#### What is being asked
Looking at the entries, say how many lines contain the string "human". Offer nothing besides the number.

Entries taken from a collection
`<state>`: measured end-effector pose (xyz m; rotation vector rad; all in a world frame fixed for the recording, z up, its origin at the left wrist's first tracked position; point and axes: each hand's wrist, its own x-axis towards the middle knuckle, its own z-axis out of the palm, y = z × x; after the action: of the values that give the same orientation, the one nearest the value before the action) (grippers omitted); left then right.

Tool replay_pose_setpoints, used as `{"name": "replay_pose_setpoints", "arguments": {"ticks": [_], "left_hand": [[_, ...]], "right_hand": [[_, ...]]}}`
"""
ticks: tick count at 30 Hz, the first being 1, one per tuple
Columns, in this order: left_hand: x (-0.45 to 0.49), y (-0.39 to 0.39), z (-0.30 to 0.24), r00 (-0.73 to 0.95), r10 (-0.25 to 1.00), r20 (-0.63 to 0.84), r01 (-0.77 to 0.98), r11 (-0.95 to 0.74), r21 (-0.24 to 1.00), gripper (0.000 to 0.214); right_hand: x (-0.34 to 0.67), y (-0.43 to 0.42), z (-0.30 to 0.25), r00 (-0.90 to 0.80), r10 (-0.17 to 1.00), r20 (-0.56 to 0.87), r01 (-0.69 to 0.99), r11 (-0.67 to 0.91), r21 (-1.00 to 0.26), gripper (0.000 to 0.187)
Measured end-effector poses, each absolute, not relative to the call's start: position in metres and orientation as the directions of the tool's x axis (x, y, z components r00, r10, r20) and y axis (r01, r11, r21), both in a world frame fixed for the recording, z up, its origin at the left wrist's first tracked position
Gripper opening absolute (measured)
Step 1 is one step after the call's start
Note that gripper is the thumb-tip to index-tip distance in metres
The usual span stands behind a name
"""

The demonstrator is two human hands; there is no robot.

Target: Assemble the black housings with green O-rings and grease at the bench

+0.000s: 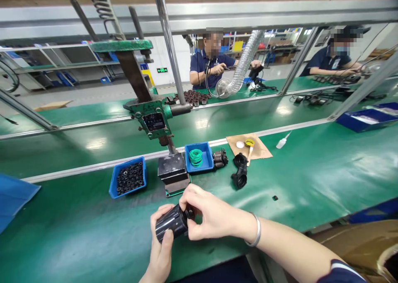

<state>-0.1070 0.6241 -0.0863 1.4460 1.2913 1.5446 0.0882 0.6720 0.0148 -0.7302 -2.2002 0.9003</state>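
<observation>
My left hand (pixel 161 243) is wrapped round a glossy black cylindrical part (pixel 172 224), held over the near edge of the green bench (pixel 77 216). My right hand (pixel 207 214), with a silver bracelet on its wrist, is closed in a pinch on the part's right end, where a small black piece (pixel 188 213) sits between the fingertips. Just beyond my hands stands a hand press (pixel 172 171) with a black block base.
A blue bin of small black rings (pixel 129 178) sits left of the press, a blue bin of green O-rings (pixel 197 156) right of it. Black fittings (pixel 240 171), brown paper (pixel 248 147) with a grease tin and a squeeze bottle (pixel 282 141) lie further right. Two people work across the belt.
</observation>
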Motion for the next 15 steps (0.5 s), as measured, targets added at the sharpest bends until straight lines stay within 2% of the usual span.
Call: {"name": "replay_pose_setpoints", "arguments": {"ticks": [3, 5, 7, 10, 13, 15], "left_hand": [[-0.118, 0.640, -0.091, 0.021, 0.964, 0.264, 0.150, -0.264, 0.953, 0.052], [-0.120, 0.649, -0.094, 0.144, 0.970, 0.194, 0.192, -0.220, 0.956, 0.064], [-0.117, 0.654, -0.098, 0.186, 0.967, 0.176, 0.276, -0.224, 0.935, 0.071], [-0.108, 0.652, -0.106, 0.181, 0.956, 0.230, 0.361, -0.282, 0.889, 0.059], [-0.099, 0.648, -0.109, 0.156, 0.973, 0.171, 0.349, -0.217, 0.912, 0.058], [-0.095, 0.648, -0.110, 0.121, 0.983, 0.141, 0.333, -0.174, 0.927, 0.057]], "right_hand": [[0.089, 0.679, 0.030, -0.749, 0.586, 0.308, 0.406, 0.774, -0.486, 0.025], [0.084, 0.685, 0.026, -0.823, 0.514, 0.242, 0.445, 0.848, -0.289, 0.020], [0.078, 0.689, 0.019, -0.871, 0.465, 0.156, 0.444, 0.883, -0.152, 0.016], [0.069, 0.696, 0.020, -0.890, 0.446, 0.093, 0.439, 0.894, -0.093, 0.021], [0.056, 0.703, 0.033, -0.861, 0.458, 0.220, 0.446, 0.889, -0.106, 0.036], [0.042, 0.705, 0.031, -0.863, 0.421, 0.281, 0.406, 0.907, -0.110, 0.049]]}}
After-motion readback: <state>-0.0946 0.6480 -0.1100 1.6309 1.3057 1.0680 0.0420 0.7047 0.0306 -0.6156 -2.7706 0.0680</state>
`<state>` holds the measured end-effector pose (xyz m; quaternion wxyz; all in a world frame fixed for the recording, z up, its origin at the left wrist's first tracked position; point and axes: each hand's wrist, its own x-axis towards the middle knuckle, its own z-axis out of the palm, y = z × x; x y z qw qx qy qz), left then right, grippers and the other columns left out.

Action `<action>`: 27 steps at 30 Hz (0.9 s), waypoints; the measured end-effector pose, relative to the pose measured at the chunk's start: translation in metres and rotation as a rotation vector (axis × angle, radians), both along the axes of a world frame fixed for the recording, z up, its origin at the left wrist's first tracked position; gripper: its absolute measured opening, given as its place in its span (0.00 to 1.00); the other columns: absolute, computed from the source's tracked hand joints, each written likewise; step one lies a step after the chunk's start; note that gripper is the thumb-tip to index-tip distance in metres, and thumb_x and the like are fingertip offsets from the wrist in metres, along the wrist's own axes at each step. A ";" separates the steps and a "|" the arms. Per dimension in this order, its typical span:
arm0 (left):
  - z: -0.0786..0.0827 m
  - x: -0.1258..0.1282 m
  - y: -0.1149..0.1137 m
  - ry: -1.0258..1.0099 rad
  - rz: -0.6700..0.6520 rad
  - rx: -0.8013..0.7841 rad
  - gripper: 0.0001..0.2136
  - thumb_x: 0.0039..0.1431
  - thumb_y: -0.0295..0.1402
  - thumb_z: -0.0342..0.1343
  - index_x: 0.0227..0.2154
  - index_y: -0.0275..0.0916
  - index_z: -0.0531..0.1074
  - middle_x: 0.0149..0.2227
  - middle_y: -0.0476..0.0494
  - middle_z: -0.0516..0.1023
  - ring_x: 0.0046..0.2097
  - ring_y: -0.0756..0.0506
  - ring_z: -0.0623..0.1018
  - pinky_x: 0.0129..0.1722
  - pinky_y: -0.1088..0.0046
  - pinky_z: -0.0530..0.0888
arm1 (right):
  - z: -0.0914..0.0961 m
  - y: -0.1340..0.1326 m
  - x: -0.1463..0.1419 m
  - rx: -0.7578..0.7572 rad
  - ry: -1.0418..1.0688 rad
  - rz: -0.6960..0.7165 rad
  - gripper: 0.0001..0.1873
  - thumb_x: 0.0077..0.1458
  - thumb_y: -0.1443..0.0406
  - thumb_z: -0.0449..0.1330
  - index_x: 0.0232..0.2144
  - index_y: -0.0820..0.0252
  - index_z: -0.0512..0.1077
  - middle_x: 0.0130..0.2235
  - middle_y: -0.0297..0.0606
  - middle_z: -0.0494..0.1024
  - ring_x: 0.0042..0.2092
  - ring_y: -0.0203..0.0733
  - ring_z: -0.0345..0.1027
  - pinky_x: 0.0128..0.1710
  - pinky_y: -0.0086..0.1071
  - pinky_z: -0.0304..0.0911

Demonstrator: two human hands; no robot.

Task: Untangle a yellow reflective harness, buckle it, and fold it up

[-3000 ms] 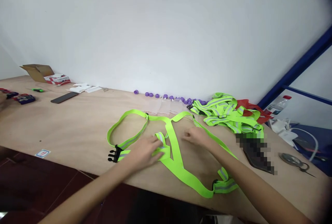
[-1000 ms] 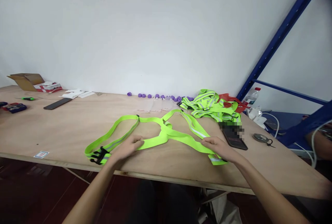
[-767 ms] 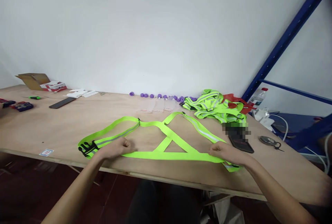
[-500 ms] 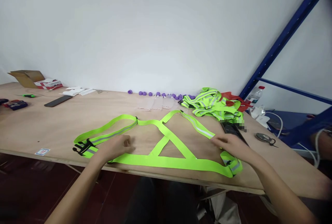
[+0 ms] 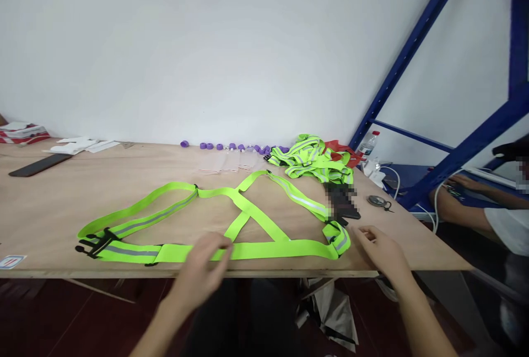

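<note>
A neon-green reflective strap vest [image 5: 243, 219] lies spread flat on the wooden table [image 5: 61, 197], with its black buckle [image 5: 97, 238] at the left end. My left hand [image 5: 204, 266] hovers over the vest's front strap near the table edge, fingers loosely curled and blurred. My right hand [image 5: 380, 247] rests just right of the vest's right corner, fingers apart and holding nothing.
A pile of green vests [image 5: 312, 158] lies at the back right with red cloth [image 5: 341, 150], a phone [image 5: 343, 205], a round metal disc [image 5: 377, 200] and a water bottle [image 5: 366, 145]. Purple caps [image 5: 231, 146] line the wall. Another person [image 5: 487, 208] sits at right by blue racking [image 5: 417, 32].
Both hands pulled the vest toward the table's front edge and spread it flat, then let go of it. The view has turned to the right.
</note>
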<state>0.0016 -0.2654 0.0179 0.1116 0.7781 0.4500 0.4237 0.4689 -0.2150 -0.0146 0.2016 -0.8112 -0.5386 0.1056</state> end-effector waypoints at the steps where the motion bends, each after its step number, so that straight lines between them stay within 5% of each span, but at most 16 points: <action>1: -0.007 0.024 0.003 0.042 -0.111 -0.029 0.08 0.68 0.32 0.50 0.40 0.40 0.74 0.41 0.42 0.81 0.45 0.45 0.80 0.46 0.69 0.76 | 0.002 0.005 -0.005 -0.027 -0.008 -0.023 0.27 0.52 0.42 0.51 0.36 0.54 0.76 0.37 0.45 0.84 0.43 0.57 0.78 0.41 0.41 0.68; 4: -0.025 0.078 0.011 0.210 -0.337 -0.115 0.14 0.67 0.32 0.53 0.54 0.41 0.72 0.59 0.38 0.74 0.61 0.39 0.73 0.63 0.56 0.68 | 0.009 0.016 -0.021 -0.117 -0.027 -0.066 0.34 0.54 0.37 0.50 0.43 0.56 0.76 0.44 0.51 0.83 0.48 0.61 0.77 0.43 0.44 0.68; 7: -0.035 0.098 0.017 0.378 -0.423 -0.224 0.25 0.64 0.34 0.57 0.63 0.43 0.64 0.68 0.40 0.65 0.69 0.35 0.63 0.69 0.44 0.58 | 0.009 0.020 -0.030 -0.160 -0.055 -0.103 0.39 0.53 0.35 0.50 0.51 0.56 0.74 0.47 0.54 0.82 0.49 0.64 0.76 0.43 0.47 0.68; 14: -0.032 0.065 0.018 0.418 -0.444 -0.316 0.24 0.65 0.33 0.55 0.64 0.49 0.65 0.69 0.47 0.63 0.70 0.39 0.61 0.70 0.48 0.57 | 0.001 0.025 -0.023 -0.136 -0.036 -0.051 0.36 0.53 0.38 0.55 0.53 0.54 0.74 0.48 0.51 0.82 0.51 0.62 0.76 0.44 0.43 0.68; 19: -0.031 0.044 0.019 0.430 -0.445 -0.330 0.24 0.66 0.32 0.53 0.64 0.51 0.65 0.68 0.48 0.64 0.70 0.39 0.62 0.70 0.48 0.57 | 0.000 0.028 -0.030 -0.111 -0.012 -0.049 0.28 0.52 0.40 0.56 0.43 0.53 0.74 0.42 0.45 0.83 0.46 0.58 0.77 0.39 0.41 0.66; 23: -0.032 0.039 0.019 0.416 -0.437 -0.292 0.23 0.66 0.31 0.53 0.63 0.50 0.66 0.67 0.45 0.67 0.69 0.38 0.64 0.69 0.48 0.58 | -0.004 0.025 -0.033 0.093 0.110 0.001 0.23 0.47 0.44 0.61 0.35 0.54 0.68 0.37 0.39 0.81 0.39 0.51 0.75 0.37 0.37 0.65; 27: -0.034 0.039 0.018 0.398 -0.421 -0.279 0.23 0.65 0.31 0.54 0.62 0.50 0.67 0.66 0.45 0.68 0.69 0.37 0.64 0.68 0.46 0.59 | -0.006 0.019 -0.032 0.277 0.456 0.050 0.23 0.47 0.44 0.61 0.32 0.54 0.66 0.23 0.31 0.75 0.25 0.42 0.68 0.25 0.33 0.61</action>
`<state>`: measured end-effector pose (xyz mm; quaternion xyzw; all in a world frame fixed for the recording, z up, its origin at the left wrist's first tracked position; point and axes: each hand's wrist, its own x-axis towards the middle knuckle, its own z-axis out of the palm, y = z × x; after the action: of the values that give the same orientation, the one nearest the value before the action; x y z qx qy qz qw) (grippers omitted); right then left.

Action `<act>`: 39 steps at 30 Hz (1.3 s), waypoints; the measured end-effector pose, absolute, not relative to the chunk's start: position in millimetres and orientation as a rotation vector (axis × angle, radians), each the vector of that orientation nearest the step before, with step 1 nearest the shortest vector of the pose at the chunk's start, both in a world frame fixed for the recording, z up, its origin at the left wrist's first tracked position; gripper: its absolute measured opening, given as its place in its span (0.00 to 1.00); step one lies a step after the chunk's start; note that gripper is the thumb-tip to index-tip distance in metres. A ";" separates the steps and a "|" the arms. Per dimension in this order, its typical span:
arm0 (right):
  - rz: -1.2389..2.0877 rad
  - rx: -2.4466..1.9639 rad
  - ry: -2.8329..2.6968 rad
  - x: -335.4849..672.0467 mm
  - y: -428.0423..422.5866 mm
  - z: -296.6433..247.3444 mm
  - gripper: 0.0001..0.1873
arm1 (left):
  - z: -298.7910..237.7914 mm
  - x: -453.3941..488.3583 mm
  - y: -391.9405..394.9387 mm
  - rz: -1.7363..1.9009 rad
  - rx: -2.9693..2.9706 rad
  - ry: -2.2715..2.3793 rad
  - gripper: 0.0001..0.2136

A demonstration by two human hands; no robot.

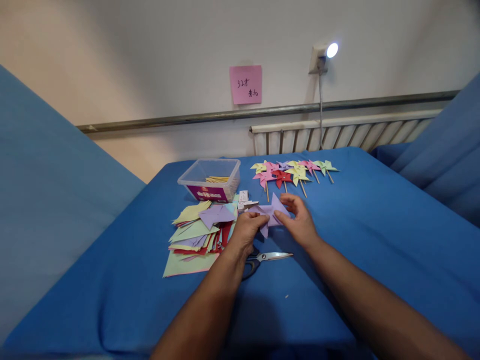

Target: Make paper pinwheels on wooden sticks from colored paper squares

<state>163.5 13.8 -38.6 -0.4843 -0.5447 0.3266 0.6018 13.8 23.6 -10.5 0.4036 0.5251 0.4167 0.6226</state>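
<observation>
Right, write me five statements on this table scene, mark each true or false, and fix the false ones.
1. The left hand pinches the folded purple paper, and the right hand touches it too. True.
2. The scissors lie inside the clear plastic box. False: the scissors lie on the blue cloth, near the left hand.
3. Thin sticks lie in the clear plastic box. True.
4. The pinwheels are all red. False: the pinwheels also come in yellow, pink, purple and green.
5. The pink note is on the wall, above the metal pipe. True.
</observation>
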 end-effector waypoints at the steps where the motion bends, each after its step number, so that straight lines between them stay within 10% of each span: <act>1: 0.821 -1.108 -1.198 166.2 15.8 -38.5 0.26 | -9.7 12.5 24.2 0.926 0.954 1.197 0.08; 20: 1.152 -1.117 -1.496 179.0 19.1 -36.3 0.20 | -10.5 3.9 28.2 0.749 1.517 1.234 0.05; 39: 1.144 -1.085 -0.725 141.8 14.0 -46.8 0.23 | -23.6 24.6 22.0 1.069 0.743 1.047 0.13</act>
<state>141.8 14.0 -46.8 -0.4767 -0.3187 0.5031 0.6466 24.6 22.0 -23.6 0.3300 0.4648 0.4745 0.6708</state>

#### Result of the exercise
3